In 2000, the film Love and Basketball came out.
Monica and Quincy are two childhood friends who both aspire to be professional basketball players. With basketball as the backdrop, Love & Basketball is a love story that celebrates a woman prioritizing her own needs ahead of her boyfriend’s, unwilling to sacrifice her basketball ambitions for love. Love. Of. Basketball.
I played intramural basketball in college. The woman’s game at the time was played half-court. Guards brought the ball up to mid-court and then passed to the forwards. I was a guard.
Following college, I had little interest in the game. It was a men’s game and frankly I found basketball itself to be boring.
Until 1996. That’s the year the WNBA was founded. The Women’s National Basketball Association. I admit the news of the WNBA sparked little interest in me at first. It was basketball after all.
Eight teams made up the league in its inaugural year of play. Houston, where I lived at the time, had a team. The Comets. League play began in 1997. The Comets won the championship the first year of play. And the second, third, and fourth years as well,

At that time I was the Interim Director of a medical research foundation located in the Texas Medical Center. During a meeting someone offered two free tickets to a Comets game. I surprised myself when I declared I’d like to have the tickets! So my best friend and I went to the game, This was during the second season of league play, and we found ourselves swept up by the speed of play and the crowd’s enthusiasm.
The rest is history.
My friend and I loved the games. We loved the team. The idea of a women’s sports league we could – and wanted – to watch, was unexpected. We bought season tickets and watched women play a thrilling game from then on. We learned what a double-double was right after a player had completed one. We were all in.
On occasion I would fly to Dallas to gather up my first granddaughter, just to fly back to Houston for a game. No one had to wonder what team was our team.

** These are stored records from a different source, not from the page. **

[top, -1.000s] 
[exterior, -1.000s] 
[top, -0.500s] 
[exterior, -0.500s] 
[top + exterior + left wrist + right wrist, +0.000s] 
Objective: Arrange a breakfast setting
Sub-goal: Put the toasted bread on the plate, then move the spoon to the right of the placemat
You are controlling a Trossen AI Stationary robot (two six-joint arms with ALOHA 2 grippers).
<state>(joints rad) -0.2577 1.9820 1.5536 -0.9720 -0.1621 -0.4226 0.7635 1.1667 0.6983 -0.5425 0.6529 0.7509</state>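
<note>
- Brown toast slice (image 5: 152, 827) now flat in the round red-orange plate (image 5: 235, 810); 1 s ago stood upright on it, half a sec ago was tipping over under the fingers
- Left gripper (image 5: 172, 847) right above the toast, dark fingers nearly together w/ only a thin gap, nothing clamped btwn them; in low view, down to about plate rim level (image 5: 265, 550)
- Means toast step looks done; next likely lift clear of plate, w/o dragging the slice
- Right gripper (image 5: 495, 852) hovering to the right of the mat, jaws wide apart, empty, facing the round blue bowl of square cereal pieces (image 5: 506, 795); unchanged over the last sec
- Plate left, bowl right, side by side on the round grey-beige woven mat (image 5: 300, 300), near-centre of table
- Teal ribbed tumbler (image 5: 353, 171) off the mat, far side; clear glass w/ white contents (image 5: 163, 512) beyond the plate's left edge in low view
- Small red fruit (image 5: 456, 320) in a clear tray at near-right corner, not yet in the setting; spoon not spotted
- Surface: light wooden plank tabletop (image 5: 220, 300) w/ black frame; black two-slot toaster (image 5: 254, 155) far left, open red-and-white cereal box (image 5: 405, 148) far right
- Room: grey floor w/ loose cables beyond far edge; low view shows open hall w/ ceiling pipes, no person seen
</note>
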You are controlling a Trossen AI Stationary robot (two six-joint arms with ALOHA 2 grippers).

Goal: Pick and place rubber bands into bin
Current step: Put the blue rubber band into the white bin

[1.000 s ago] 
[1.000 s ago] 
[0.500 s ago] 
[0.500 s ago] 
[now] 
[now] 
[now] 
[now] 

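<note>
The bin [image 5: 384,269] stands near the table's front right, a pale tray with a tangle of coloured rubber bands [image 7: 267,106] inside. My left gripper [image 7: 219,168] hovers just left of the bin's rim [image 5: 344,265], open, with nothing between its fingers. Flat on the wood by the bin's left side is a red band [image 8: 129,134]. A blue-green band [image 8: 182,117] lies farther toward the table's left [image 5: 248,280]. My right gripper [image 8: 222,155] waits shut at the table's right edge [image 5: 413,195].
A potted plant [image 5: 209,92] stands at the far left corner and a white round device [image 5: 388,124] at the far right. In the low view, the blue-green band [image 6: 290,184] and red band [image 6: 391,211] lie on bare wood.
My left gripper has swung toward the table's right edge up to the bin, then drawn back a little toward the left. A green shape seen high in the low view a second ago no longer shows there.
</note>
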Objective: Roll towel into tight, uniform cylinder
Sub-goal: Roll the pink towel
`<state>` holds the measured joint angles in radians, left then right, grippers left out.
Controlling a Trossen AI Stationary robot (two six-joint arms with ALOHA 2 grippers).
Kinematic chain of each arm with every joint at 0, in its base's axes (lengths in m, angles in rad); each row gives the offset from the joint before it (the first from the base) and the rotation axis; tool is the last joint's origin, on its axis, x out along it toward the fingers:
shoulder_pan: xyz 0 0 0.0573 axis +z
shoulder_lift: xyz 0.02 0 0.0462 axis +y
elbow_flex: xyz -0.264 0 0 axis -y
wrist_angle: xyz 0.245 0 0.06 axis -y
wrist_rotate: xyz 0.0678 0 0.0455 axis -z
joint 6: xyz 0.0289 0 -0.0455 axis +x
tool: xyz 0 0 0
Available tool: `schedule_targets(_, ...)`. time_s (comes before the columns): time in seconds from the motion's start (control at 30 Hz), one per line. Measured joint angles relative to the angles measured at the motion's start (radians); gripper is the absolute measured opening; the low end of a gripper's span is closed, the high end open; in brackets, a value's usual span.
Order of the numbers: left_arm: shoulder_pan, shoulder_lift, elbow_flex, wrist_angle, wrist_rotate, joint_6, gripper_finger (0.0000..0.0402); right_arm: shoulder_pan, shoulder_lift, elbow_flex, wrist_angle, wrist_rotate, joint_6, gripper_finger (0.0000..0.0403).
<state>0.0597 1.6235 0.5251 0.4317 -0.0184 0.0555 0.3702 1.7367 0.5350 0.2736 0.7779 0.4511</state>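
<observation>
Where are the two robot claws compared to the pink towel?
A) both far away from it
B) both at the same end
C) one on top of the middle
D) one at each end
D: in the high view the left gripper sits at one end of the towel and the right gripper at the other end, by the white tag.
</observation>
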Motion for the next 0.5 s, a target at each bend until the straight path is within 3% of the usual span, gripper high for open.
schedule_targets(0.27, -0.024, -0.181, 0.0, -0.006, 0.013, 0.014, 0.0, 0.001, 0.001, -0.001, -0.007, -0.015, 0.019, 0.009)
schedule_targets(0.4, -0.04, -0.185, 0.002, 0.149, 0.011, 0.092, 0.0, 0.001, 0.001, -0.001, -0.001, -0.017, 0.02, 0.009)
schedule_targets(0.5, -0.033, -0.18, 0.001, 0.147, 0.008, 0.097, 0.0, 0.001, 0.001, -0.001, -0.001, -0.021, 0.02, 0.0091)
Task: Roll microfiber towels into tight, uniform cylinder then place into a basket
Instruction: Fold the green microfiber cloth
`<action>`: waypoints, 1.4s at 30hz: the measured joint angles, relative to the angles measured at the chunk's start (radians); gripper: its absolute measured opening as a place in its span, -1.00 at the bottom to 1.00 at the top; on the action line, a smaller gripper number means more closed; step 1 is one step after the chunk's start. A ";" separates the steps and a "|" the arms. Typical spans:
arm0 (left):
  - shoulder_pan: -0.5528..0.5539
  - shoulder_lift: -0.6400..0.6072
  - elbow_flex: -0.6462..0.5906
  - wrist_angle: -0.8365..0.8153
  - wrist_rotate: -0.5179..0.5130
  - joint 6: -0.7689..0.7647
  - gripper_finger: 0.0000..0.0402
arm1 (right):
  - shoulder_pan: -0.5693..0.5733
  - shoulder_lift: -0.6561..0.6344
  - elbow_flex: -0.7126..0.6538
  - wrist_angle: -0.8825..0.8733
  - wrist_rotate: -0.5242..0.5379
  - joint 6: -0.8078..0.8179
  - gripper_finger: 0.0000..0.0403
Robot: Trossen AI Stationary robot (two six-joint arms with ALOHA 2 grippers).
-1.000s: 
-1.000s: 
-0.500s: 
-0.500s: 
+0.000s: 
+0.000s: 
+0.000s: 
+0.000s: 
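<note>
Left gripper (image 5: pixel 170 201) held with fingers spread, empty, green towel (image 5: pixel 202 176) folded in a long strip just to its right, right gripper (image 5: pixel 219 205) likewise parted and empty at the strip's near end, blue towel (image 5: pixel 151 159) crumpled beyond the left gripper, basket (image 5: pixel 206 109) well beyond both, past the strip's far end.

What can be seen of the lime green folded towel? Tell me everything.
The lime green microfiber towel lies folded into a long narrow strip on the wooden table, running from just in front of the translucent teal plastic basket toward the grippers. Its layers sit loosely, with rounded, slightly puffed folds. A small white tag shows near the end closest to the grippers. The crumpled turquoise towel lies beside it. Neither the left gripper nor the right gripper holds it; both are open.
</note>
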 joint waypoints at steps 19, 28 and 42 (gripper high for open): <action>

When she was in high school I’d fly her to Knoxville, Tennessee to watch the Lady Vols play. I had moved to the Georgia mountains by then and my drive to Knoxville was just a couple of hours and beautiful roads.

A few years later she went off to college, where there was a convergence I would never have imagined. The new women’s basketball coach at the University of South Carolina was recruiting interest in the student population for the upcoming season. My granddaughter told the coach about how much her Nana loved women’s basketball. For the next five years I would drive the three hours to USC to watch the women play with my granddaughter.

As I write this, that coach, Dawn Staley, has won two NCAA championships and this season the Gamecocks are number one in the nation. And… she played for the Comets back in the day.
My other granddaughter is also all in for the women’s game. She grew up with a league expansion team in Seattle, the Seattle Storm. I’ve enjoyed many games with her, and her family. The team has had great success and it’s so much fun to watch!

Her recent high school graduation festivities included a Storm game, of course.

All this background for a game I love and have loved with my best friend, with my family, and most especially my granddaughters.
Today I’m on my way to Houston to attend a game at Rice University this weekend. The Rice Owls women’s basketball team plays the Charlotte 49ers. Since this is my granddaughter’s freshman year, we are just getting started. I look forward to four years of Rice Owls women’s basketball.

Traveling mercies.
P.S. I’ve been hanging out in the Delta Club at Hartsfield-Jackson airport waiting for my flight. I looked up a few minutes ago. What I saw amazed me. A woman’s basketball team on the screen behind the bar.

No words necessary. However, I have a huge smile on my face.